## REQUIRED ACTION
State how many lines in this listing include the word "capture", and nothing else.
○ ○ ○ ○
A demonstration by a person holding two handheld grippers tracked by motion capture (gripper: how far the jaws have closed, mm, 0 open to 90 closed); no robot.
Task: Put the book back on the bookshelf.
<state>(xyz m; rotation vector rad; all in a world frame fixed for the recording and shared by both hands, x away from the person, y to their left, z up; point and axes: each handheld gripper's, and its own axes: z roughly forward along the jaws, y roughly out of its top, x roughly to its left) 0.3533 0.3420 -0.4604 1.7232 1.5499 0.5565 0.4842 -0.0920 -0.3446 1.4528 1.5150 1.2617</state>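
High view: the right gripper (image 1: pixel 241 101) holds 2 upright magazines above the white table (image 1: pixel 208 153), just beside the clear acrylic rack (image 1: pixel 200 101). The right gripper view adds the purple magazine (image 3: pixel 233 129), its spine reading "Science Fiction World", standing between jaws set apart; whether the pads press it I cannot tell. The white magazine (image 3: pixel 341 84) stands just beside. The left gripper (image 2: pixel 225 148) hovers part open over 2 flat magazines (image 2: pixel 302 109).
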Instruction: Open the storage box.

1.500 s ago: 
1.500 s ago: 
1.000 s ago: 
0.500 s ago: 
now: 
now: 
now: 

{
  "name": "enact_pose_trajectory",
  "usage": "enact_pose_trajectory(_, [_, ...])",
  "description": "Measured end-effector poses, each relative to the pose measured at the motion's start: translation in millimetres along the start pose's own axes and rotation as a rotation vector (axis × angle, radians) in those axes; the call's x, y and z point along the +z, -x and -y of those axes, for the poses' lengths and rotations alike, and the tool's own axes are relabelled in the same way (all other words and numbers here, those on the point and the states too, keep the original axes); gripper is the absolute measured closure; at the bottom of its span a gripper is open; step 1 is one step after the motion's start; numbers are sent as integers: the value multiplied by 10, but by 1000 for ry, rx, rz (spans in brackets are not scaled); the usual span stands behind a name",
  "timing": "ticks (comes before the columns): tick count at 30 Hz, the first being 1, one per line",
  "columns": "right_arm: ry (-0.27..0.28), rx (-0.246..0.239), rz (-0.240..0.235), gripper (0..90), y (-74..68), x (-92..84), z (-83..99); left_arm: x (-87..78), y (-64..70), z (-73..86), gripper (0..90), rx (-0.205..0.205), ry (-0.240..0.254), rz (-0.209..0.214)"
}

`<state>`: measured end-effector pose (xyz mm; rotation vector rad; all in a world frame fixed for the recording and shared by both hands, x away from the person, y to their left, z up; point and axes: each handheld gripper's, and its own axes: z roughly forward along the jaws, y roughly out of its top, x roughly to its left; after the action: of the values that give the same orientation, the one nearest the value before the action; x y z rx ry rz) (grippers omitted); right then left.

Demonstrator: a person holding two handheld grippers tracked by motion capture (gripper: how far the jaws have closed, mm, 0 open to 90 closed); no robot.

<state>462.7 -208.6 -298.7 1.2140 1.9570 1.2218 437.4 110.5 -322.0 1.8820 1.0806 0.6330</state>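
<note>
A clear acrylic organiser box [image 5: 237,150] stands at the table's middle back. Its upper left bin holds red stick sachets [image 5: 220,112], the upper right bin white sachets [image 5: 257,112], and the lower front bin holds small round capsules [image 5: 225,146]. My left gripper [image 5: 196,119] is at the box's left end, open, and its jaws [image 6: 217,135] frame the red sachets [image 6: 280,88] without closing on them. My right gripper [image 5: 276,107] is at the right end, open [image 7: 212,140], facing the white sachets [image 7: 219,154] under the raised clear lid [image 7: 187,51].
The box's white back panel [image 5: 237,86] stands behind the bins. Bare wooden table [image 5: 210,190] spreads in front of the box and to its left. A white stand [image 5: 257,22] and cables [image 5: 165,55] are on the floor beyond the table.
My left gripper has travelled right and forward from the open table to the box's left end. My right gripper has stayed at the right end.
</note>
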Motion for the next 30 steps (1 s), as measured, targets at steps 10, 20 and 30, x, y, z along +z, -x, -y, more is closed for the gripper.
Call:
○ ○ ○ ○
## RESULT
2